Department of Medical Biochemistry, Faculty of Medicine, Eskisehir Osmangazi University, Eskisehir, Turkey.
Department of Medical Biochemistry, Faculty of Medicine, Duzce University, Duzce, Turkey.
Life Sci. 2020 Sep 1;256:118016. doi: 10.1016/j.lfs.2020.118016. Epub 2020 Jun 27.
Ischemia/reperfusion (I/R) is one of the most important causes of acute kidney injury (AKI), a clinical syndrome with kidney dysfunction and high mortality rates. New diagnostic biomarkers need to be defined to better illuminate the pathophysiology of AKI. For the first time, we aim to investigate the protective effects of Curcumin which is known for its antioxidant and anti-inflammatory properties and 12/15 lipoxygenase inhibitor LOXblock-1 on I/R induced AKI by modulating inflammatory processes, oxidative stress, apoptosis and semaphorin-plexin pathway.
The rats were divided into five groups, with eight animals per group: Sham, I/R, I/R + DMSO (1%, i.p.), I/R + Curcumin (100 mg/kg, i.p.), I/R + LOXblock-1 (2 μg/kg, i.p.).
The renal function biomarkers (BUN, CREA and UA) in serum were significantly increased in the I/R group. The inflammatory (TNF-α, IL-6 and MCP-1), apoptotic (CYCS and CASP3) and oxidative stress parameters (MDA, MPO, TAS and TOS) measured by ELISA were significantly increased in the I/R group. In histopathological analysis, it was observed that I/R caused serious damage to kidney tissue. SEMA3A was found to increase both serum level and mRNA expression in I/R group. It was observed that curcumin and LOXblock-1 reduce inflammatory processes, oxidative stress and apoptosis via the semaphorin-plexin pathway by both measurements and histopathological analysis. Curcumin was proved more effective than LOXblock-1 with its antioxidant feature in I/R injury.

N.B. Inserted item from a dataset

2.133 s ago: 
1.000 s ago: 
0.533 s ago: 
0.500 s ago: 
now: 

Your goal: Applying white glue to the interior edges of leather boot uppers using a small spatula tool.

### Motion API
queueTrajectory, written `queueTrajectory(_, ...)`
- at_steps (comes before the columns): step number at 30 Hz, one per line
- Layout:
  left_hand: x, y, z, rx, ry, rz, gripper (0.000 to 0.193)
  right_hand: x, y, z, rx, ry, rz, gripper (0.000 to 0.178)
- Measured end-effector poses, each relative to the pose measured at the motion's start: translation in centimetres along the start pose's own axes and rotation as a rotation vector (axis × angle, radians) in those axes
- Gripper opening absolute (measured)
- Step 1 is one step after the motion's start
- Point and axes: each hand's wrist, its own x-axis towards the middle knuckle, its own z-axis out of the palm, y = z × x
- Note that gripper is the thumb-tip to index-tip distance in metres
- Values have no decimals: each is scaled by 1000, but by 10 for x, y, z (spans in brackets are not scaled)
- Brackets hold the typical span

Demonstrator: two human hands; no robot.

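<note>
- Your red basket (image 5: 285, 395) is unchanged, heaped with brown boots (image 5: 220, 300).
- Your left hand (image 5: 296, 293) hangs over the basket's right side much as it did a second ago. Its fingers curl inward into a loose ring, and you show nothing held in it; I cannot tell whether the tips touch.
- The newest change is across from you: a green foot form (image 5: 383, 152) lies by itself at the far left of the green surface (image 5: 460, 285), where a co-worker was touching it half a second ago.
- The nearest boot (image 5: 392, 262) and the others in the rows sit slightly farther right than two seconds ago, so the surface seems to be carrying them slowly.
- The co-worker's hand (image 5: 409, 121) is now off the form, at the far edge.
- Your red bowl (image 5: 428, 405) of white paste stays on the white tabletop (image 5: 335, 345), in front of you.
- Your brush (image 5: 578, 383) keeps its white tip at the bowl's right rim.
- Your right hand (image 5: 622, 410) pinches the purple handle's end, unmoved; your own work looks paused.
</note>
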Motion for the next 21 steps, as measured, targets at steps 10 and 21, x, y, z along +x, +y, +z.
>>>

The current study reveals the protective effects of Curcumin and LOXblock-1 on acute kidney injury by suppressing SEMA3A as a new biomarker.
缺血/再灌注(I/R)是急性肾损伤(AKI)的最重要原因之一,AKI 是一种以肾功能障碍和高死亡率为特征的临床综合征。需要定义新的诊断生物标志物,以更好地阐明 AKI 的病理生理学。我们首次旨在研究姜黄素的保护作用,姜黄素具有抗氧化和抗炎特性,并且是 12/15 脂氧合酶抑制剂 LOXblock-1,通过调节炎症过程、氧化应激、细胞凋亡和 semaphorin-plexin 通路来抑制 I/R 诱导的 AKI。
将大鼠分为五组,每组 8 只:假手术组、I/R 组、I/R+DMSO(1%,腹腔内注射)组、I/R+姜黄素(100mg/kg,腹腔内注射)组、I/R+LOXblock-1(2μg/kg,腹腔内注射)组。
I/R 组血清中肾功能生物标志物(BUN、CREA 和 UA)显著升高。通过 ELISA 测量的炎症(TNF-α、IL-6 和 MCP-1)、细胞凋亡(CYCS 和 CASP3)和氧化应激参数(MDA、MPO、TAS 和 TOS)在 I/R 组中显著增加。在组织病理学分析中,观察到 I/R 导致肾脏组织严重损伤。发现 SEMA3A 在 I/R 组中血清水平和 mRNA 表达均增加。通过测量和组织病理学分析观察到,姜黄素和 LOXblock-1 通过 semaphorin-plexin 通路减少炎症反应、氧化应激和细胞凋亡。姜黄素通过其抗氧化特性在 I/R 损伤中比 LOXblock-1 更有效。
本研究通过抑制 SEMA3A 作为一种新的生物标志物,揭示了姜黄素和 LOXblock-1 对急性肾损伤的保护作用。